Jim got a running start and rammed his shoulder against the door as hard as he could. It shook and made a lingering rattle.

Jim stepped back against the wall, ran a couple of feet, and hit the door again. He didn’t care that he was slowly breaking his shoulder. The second hit had a good angle and made a small dent.

His third ram was not as hard but made a much bigger noise. It was so big that Jim slowly stepped back and realized it couldn’t have come from him. It had to have come from the outside world.

“Hey!” Jim yelled. “Hey! If you can hear me, let me out of here! I’m stuck in this bathroom!”


“Please let me out! Can you hear me?!?!”

Just then there was deafening bang followed by something slamming against the door. The dent Jim’s shoulder had made now slightly protruded into the bathroom.

Jim was startled back against the wall. The lights flickered to black. The door suddenly slid open with a thunderous burst.

There was another bang. A bullet buzzed Jim’s ear and crashed above his shoulder. Surprised, Jim instinctively jumped towards the toilet for cover, but a sharp pain took a bite out of his left calf. He grasped the wound and yelled in pain.

The lights suddenly flickered back on, and standing in the open doorway was a short man wearing a black jumpsuit. He wore a matching ski mask.

He smiled.

“I guess this is the part where you kill me like you killed Paige.”

The man menacingly reached behind his back and approached his target.

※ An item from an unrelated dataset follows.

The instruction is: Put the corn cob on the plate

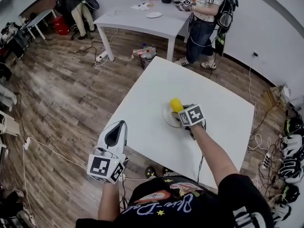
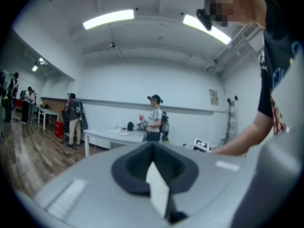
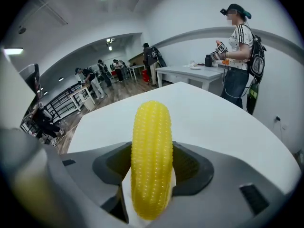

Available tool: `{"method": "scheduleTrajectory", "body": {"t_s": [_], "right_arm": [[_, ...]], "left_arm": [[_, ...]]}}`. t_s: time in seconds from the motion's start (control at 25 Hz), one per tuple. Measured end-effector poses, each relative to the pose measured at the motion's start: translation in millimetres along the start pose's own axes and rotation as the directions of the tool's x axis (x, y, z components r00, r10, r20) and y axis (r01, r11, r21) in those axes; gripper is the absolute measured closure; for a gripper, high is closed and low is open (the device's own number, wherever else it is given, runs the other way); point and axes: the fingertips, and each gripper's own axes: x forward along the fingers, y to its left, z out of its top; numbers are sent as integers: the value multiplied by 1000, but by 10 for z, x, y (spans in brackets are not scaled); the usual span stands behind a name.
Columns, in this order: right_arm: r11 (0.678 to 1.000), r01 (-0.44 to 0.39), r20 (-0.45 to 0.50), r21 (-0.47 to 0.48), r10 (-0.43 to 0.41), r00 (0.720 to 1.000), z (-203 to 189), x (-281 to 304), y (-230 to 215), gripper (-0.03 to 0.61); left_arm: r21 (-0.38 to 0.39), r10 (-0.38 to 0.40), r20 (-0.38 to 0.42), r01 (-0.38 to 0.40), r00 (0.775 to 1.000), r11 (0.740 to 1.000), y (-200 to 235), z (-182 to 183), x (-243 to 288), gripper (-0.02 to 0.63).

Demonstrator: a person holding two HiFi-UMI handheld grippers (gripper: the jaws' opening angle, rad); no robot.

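While my right gripper (image 1: 182, 112) clamped the corn cob (image 1: 176, 104) over the plate (image 1: 167, 115) on the white table (image 1: 156, 87), my left gripper (image 1: 116, 133) hung well left of that plate, jaws together, empty.

The desk (image 1: 152, 87) carries one plate (image 1: 167, 118), near its middle and well clear of all four edges. The corn cob (image 1: 176, 104) stands over the far part of the plate, between the jaws of the right gripper (image 3: 152, 175), which reaches in from the desk's near edge; whether the cob touches the plate cannot be told. The left gripper (image 1: 115, 136) hangs at the desk's near left corner, apart from the plate. Behind the desk stands a second table (image 1: 137, 22) with a small dish (image 1: 153, 14) on it. One person (image 1: 205, 18) stands at its right end, another (image 1: 76, 6) beyond its left end.
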Motion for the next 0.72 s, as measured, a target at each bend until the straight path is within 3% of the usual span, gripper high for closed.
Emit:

Jim closed his eyes tight. Something hit his chest. However, it didn’t feel like a gunshot.

Cautiously, Jim cracked an eye. The red envelope said JAMES BALDECCHI.

The man crouched to Jim’s ear. “Esto es mucho peor,” he whispered in a thick accent. He slowly rose to his feet and blended into the darkness of the outside world.

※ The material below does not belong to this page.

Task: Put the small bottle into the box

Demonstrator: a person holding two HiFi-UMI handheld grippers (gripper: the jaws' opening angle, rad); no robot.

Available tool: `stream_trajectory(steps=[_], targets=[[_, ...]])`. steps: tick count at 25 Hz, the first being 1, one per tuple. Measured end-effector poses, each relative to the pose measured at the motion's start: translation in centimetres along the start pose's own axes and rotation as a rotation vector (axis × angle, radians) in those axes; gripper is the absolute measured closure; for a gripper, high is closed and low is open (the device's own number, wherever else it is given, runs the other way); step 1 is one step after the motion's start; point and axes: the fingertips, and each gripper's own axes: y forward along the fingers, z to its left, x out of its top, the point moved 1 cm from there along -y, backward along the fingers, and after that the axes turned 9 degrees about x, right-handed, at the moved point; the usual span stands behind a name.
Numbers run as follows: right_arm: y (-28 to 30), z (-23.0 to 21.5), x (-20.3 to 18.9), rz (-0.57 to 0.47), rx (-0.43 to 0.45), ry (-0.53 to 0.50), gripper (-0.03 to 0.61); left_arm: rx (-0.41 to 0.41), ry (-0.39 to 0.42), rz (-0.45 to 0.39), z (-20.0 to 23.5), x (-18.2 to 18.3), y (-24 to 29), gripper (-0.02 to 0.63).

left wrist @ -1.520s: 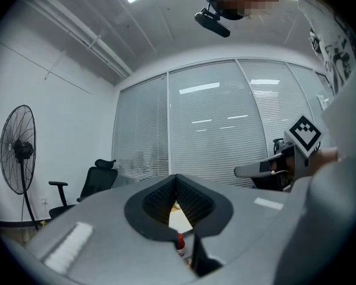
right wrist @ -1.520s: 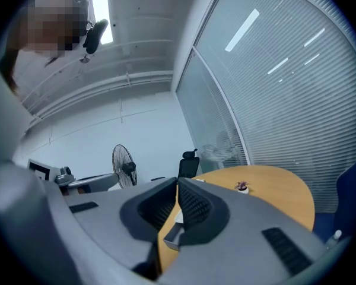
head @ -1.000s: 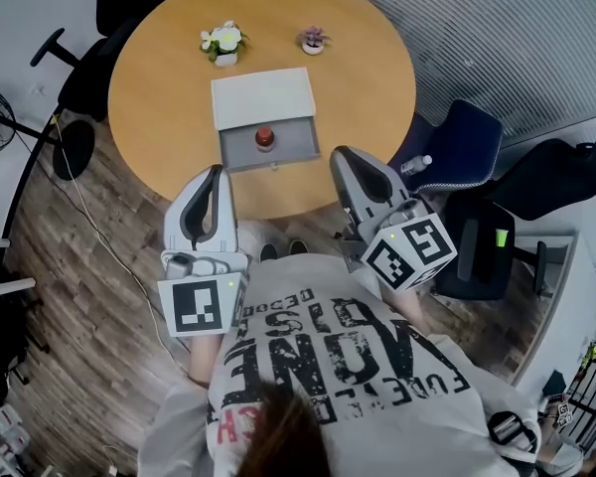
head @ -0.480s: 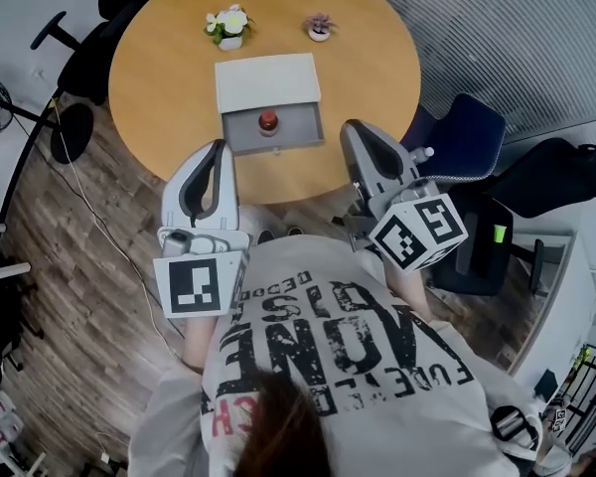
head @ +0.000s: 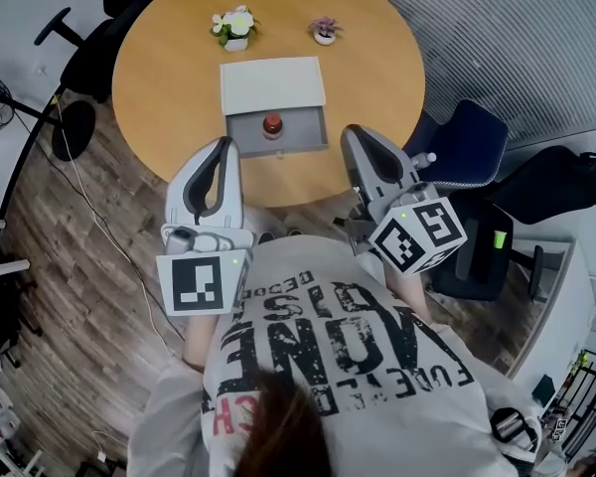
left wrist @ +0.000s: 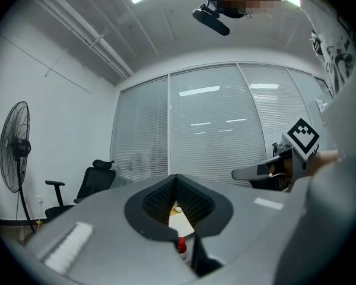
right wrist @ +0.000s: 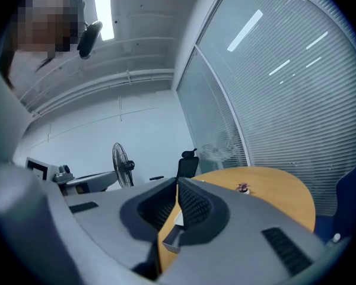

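Parked at the near edge, nothing in either grip

Your left gripper [head: 223,149] hovers just short of the round table [head: 169,58], jaws pressed together on nothing and aimed at the box [head: 273,82]. Ahead of it, the small bottle [head: 272,123] stands upright in the box's open drawer [head: 310,143] — so the placing looks done, to my eye. Your right gripper [head: 356,135] mirrors the left, pads together and empty — clear of the drawer, likely so nothing gets knocked.
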Motion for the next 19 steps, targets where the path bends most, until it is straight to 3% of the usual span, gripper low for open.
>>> stream_trajectory(steps=[19], targets=[[0.04, -0.17, -0.31, 0.02, -0.002, -0.006, 0.563, -0.023, 0.003, -0.016, -0.37, 0.14, 0.63, 0.603]])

With the door still open, Jim finally had his escape, but he remained motionless. He had nothing left inside. All he had was the envelope.

He gathered his remaining strength and pulled himself onto the toilet seat. A flick of the finger tore the envelope’s seal, and Jim pulled out the white scrap of paper containing the coded message. His mind raced to decipher each number. He frantically repeated each letter and word.

Once Jim got to the end, he couldn’t believe it. He fell to his knees and screamed uncontrollably.

9  19-20-15-12-5  25-15-21-18 14-9-14-20-5-14-4-15  4-19!